Retype, word for word, every line from the one holding "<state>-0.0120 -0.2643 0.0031" through the one holding "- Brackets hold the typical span" in the entries below, both included, and only those lines.

** RECORDS TO USE follows **

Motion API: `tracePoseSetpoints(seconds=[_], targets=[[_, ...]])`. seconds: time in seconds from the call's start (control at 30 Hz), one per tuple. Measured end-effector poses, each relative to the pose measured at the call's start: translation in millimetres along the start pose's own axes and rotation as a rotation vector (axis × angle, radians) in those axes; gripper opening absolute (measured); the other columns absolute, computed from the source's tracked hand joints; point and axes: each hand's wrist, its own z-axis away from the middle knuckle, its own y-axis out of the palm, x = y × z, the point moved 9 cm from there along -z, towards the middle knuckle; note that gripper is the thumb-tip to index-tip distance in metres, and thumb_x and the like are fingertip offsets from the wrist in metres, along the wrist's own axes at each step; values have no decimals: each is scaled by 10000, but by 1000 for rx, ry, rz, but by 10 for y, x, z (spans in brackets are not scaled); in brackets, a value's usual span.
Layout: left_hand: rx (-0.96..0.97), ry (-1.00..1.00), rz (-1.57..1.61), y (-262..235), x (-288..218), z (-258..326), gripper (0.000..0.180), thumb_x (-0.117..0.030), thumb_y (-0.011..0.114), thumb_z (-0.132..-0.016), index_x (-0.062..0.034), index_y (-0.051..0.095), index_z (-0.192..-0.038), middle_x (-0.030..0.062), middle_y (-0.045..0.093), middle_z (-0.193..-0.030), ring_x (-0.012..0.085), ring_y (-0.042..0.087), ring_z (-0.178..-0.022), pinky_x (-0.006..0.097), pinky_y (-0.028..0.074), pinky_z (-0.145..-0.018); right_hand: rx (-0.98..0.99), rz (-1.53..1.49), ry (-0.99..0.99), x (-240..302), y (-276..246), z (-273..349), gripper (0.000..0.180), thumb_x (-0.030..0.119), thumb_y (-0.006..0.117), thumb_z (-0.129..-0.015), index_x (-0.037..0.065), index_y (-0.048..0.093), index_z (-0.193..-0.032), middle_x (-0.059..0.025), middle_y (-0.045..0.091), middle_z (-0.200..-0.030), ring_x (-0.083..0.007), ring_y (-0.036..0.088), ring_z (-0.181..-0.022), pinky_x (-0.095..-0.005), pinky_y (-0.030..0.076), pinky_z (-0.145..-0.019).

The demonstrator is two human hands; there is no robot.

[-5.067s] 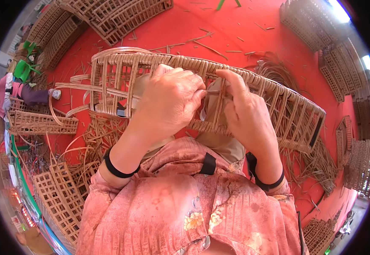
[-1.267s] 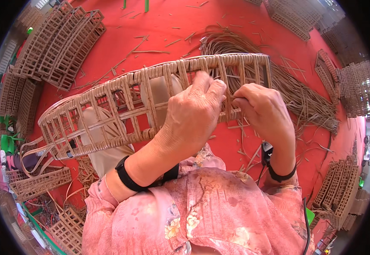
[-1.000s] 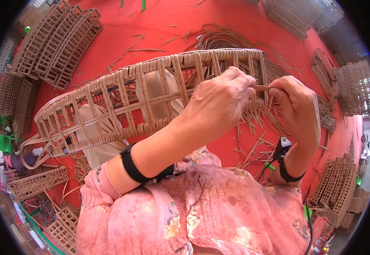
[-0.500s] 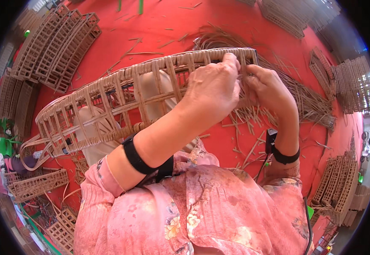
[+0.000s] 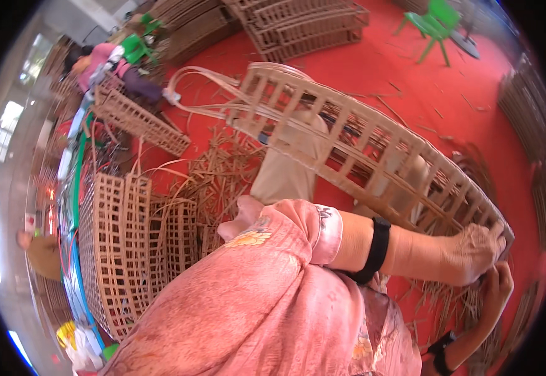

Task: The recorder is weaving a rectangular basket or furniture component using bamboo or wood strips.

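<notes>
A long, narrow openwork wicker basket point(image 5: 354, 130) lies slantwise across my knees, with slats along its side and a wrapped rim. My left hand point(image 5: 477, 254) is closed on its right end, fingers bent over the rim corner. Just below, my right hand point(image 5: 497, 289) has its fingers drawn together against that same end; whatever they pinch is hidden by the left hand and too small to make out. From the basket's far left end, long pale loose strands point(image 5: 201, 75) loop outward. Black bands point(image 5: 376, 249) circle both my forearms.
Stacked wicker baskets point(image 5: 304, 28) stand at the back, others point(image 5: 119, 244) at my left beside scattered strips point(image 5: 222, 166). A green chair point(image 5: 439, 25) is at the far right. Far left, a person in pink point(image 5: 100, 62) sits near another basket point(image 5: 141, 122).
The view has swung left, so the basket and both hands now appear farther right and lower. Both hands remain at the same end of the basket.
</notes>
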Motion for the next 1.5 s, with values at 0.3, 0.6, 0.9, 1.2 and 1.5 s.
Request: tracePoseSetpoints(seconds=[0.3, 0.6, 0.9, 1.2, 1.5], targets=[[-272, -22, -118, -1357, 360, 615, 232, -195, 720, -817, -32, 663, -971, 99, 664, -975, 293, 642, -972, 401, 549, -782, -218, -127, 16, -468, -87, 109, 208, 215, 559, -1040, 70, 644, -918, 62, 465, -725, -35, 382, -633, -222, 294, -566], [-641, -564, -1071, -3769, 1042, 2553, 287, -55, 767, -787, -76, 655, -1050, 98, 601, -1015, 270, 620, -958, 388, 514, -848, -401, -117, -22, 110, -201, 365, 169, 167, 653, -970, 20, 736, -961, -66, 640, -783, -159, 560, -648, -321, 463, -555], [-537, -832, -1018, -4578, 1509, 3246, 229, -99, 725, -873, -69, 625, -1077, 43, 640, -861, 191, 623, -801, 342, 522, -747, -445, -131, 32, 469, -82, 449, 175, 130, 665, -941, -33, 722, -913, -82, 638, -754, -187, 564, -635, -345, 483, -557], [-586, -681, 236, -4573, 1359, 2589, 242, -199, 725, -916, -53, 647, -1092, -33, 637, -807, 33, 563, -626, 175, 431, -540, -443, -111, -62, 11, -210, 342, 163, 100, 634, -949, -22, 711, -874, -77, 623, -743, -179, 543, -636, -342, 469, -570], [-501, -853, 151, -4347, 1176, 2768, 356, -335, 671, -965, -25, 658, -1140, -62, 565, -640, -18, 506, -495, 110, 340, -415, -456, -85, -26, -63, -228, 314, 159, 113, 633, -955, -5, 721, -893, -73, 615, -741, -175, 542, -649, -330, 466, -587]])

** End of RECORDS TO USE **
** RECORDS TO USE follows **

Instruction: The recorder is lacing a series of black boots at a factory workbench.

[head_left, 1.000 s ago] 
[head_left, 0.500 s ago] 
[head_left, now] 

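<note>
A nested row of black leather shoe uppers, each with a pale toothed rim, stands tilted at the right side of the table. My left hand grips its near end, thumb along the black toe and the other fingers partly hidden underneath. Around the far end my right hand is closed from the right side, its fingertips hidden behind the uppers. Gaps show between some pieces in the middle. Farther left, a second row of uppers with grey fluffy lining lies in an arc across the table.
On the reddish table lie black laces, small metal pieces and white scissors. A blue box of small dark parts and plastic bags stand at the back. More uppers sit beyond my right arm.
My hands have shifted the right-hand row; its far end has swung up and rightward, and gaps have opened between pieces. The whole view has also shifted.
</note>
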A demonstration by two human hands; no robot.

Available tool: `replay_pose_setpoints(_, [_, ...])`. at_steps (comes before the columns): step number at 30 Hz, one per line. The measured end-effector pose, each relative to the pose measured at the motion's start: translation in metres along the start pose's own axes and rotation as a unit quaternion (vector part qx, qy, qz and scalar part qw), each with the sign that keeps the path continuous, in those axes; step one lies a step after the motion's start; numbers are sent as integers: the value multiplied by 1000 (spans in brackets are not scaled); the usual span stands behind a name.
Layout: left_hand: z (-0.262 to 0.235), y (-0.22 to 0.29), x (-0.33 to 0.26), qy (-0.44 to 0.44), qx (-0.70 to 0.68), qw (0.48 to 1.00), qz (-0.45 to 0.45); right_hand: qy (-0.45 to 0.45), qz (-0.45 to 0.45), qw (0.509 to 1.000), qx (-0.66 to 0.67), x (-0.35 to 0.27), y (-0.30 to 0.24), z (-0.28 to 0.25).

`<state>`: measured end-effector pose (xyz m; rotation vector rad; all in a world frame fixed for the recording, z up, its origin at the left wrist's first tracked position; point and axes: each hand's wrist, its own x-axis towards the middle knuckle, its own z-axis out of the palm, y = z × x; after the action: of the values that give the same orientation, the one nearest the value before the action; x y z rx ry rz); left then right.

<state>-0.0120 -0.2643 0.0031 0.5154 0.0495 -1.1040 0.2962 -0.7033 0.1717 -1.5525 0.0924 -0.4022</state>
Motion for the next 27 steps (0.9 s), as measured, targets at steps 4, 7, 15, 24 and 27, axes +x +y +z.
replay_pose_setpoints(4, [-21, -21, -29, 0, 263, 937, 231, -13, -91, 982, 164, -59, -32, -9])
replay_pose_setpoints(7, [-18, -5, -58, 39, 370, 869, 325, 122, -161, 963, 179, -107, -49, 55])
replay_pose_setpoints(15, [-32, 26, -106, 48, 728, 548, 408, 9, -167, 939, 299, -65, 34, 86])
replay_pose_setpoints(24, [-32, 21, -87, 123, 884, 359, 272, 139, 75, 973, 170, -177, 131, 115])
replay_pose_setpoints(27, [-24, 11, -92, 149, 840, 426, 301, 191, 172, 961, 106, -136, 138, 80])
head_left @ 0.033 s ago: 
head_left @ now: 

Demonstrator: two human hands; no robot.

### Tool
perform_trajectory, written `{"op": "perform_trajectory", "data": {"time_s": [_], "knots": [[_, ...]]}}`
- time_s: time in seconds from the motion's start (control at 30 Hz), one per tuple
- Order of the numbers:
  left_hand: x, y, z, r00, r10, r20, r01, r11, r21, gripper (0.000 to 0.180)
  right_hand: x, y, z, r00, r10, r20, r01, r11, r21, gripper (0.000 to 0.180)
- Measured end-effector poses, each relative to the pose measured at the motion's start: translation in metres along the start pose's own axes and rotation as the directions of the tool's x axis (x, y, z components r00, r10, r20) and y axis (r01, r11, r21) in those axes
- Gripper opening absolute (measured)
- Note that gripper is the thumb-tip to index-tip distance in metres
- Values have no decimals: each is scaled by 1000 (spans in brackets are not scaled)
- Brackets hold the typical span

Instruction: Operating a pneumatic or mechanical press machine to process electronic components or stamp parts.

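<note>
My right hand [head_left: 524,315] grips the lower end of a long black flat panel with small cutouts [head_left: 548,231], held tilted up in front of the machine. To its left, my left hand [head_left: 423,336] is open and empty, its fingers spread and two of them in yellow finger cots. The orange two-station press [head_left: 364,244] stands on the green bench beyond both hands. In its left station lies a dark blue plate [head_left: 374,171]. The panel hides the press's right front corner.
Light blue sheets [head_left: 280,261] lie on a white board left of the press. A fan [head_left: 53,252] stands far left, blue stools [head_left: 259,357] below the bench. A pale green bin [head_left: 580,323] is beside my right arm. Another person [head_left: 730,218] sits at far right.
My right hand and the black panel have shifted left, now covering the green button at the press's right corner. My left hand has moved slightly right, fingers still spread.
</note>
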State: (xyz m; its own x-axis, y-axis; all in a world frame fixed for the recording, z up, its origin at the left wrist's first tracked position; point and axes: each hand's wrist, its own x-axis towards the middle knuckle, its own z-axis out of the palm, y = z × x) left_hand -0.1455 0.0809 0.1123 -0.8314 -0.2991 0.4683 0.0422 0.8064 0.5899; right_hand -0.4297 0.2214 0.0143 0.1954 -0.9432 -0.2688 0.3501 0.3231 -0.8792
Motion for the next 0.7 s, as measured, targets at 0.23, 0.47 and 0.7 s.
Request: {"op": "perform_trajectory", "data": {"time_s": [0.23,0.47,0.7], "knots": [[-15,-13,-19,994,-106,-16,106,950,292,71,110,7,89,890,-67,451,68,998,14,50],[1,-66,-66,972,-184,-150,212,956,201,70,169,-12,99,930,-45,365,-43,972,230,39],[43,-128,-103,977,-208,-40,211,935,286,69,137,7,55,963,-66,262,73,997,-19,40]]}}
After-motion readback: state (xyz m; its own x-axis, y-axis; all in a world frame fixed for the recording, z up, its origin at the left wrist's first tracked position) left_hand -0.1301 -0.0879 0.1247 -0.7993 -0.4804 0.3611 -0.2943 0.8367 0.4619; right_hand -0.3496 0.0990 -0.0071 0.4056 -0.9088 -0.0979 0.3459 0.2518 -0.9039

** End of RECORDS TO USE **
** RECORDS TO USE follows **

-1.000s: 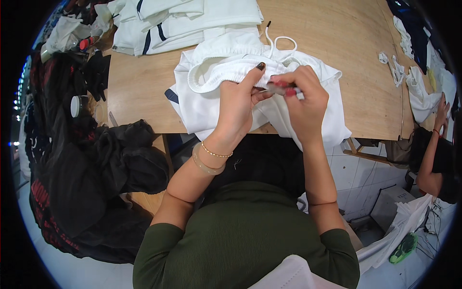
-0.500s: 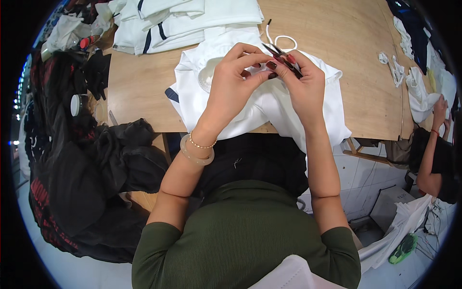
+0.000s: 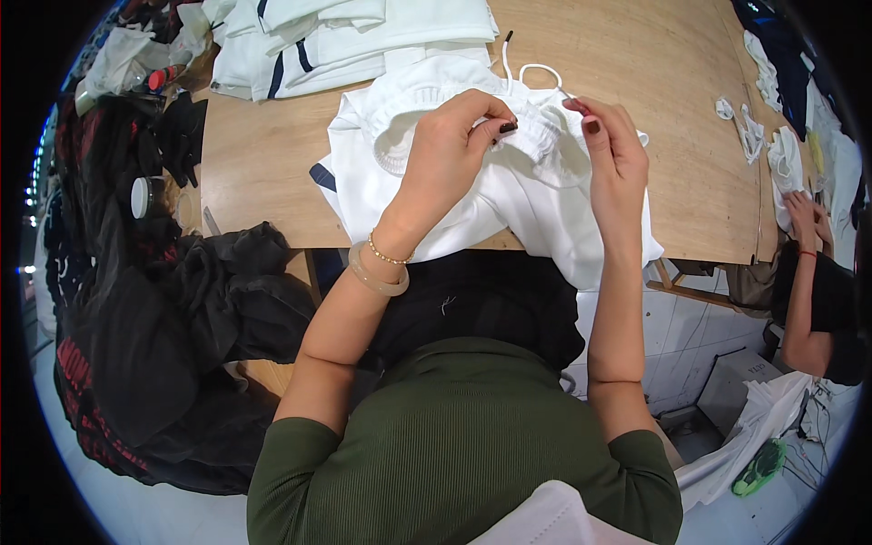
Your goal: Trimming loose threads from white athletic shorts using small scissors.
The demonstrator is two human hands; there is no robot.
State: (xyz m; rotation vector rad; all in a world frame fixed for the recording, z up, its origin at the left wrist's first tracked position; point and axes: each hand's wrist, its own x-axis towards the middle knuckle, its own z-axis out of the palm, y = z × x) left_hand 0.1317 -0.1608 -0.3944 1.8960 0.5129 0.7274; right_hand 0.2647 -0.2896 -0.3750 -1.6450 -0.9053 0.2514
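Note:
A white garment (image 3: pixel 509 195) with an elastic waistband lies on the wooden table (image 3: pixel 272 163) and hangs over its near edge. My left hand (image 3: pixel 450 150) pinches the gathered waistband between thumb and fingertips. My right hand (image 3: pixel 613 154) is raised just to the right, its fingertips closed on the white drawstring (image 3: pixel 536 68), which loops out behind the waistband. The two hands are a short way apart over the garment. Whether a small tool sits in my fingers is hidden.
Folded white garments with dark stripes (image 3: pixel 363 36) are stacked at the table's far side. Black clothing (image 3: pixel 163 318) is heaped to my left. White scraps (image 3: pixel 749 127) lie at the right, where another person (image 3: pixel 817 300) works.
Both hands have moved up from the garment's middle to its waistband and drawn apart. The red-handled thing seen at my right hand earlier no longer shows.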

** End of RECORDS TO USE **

- [RESULT]:
<state>-0.0120 -0.2643 0.0031 0.5154 0.0495 -1.1040 0.2962 -0.7033 0.1717 -1.5525 0.0924 -0.4022</state>
Motion for the next 27 steps (0.9 s), as measured, targets at steps 4, 7, 15, 24 and 27, axes +x +y +z.
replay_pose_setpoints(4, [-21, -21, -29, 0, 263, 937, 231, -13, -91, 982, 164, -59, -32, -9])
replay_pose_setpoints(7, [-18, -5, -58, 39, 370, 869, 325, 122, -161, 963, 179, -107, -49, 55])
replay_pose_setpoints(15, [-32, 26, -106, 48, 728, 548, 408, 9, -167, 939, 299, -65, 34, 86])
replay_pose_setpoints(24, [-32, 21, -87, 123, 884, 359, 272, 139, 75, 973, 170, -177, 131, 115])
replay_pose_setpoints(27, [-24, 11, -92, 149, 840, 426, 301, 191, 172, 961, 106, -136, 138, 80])
head_left @ 0.033 s ago: 
head_left @ now: 

Demonstrator: two human hands; no robot.

### Tool
perform_trajectory, written `{"op": "perform_trajectory", "data": {"time_s": [_], "knots": [[_, ...]]}}`
- time_s: time in seconds from the motion's start (control at 30 Hz), one per tuple
- Order of the numbers:
  left_hand: x, y, z, r00, r10, r20, r01, r11, r21, gripper (0.000 to 0.180)
  right_hand: x, y, z, r00, r10, r20, r01, r11, r21, gripper (0.000 to 0.180)
- Measured end-effector poses, each relative to the pose measured at the motion's start: translation in metres along the start pose's own axes and rotation as the directions of the tool's x axis (x, y, z components r00, r10, r20) and y axis (r01, r11, r21) in those axes
- Gripper opening absolute (measured)
- Note that gripper is the thumb-tip to index-tip distance in metres
- Values have no decimals: each is scaled by 1000 (spans in brackets are not scaled)
- Brackets hold the typical span

The output above is the complete answer.